* **EXERCISE BRIEF**
Until the last line is reached, keep transcribing the material exactly.
┌─ AVAILABLE DATA
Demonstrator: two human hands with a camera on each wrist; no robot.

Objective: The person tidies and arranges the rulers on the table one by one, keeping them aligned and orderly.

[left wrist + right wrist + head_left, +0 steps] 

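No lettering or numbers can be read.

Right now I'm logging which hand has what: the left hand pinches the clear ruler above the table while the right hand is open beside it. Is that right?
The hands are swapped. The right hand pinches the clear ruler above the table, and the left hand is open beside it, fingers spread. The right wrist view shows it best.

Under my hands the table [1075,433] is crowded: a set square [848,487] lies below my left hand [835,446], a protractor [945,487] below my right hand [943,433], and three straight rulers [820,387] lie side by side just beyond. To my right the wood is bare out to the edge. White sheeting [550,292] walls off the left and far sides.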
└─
* **TASK SOLUTION**
Demonstrator: two human hands with a camera on each wrist; no robot.

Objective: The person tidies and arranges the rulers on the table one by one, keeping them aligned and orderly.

[left wrist + right wrist + head_left, +0 steps] 

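No lettering or numbers can be read.

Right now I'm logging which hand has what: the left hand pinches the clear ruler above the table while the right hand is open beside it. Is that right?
The hands are swapped. The right hand pinches the clear ruler above the table, and the left hand is open beside it, fingers spread. The right wrist view shows it best.

Under my hands the table [1075,433] is crowded: a set square [848,487] lies below my left hand [835,446], a protractor [945,487] below my right hand [943,433], and three straight rulers [820,387] lie side by side just beyond. To my right the wood is bare out to the edge. White sheeting [550,292] walls off the left and far sides.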

With this, the exercise is done.